=== Task goal ===
Copy out all the lines of the data precisely, omitting any pictures.

=== Input data ===
┄┄┄┄┄┄
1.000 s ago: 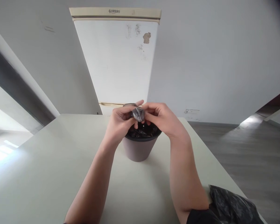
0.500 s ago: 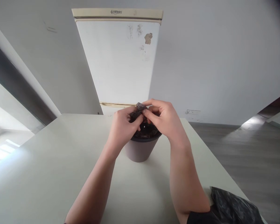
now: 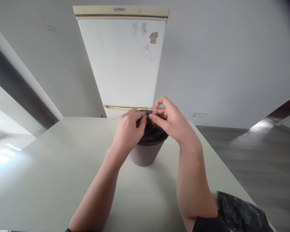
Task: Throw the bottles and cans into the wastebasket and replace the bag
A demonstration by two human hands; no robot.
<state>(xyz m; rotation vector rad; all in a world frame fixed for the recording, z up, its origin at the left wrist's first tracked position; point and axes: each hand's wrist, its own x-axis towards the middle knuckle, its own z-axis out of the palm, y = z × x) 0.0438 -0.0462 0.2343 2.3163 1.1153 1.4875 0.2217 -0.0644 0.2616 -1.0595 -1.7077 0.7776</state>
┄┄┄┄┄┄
=== Completed exercise ===
1.000 s ago: 
0.500 s ago: 
now: 
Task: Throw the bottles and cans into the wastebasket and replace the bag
A demonstration by two human hands; no robot.
<state>(xyz m; rotation vector rad; all in a world frame fixed for the recording, z up, its origin at the left wrist's first tracked position; point and axes: each hand's wrist, its own x-axis towards the middle knuckle, its own z-axis out of the palm, y = z × x) 0.0438 -0.0462 0.2343 2.3163 1.1153 1.4875 0.2217 -0.0644 0.2616 -1.0595 -1.7077 0.7776</state>

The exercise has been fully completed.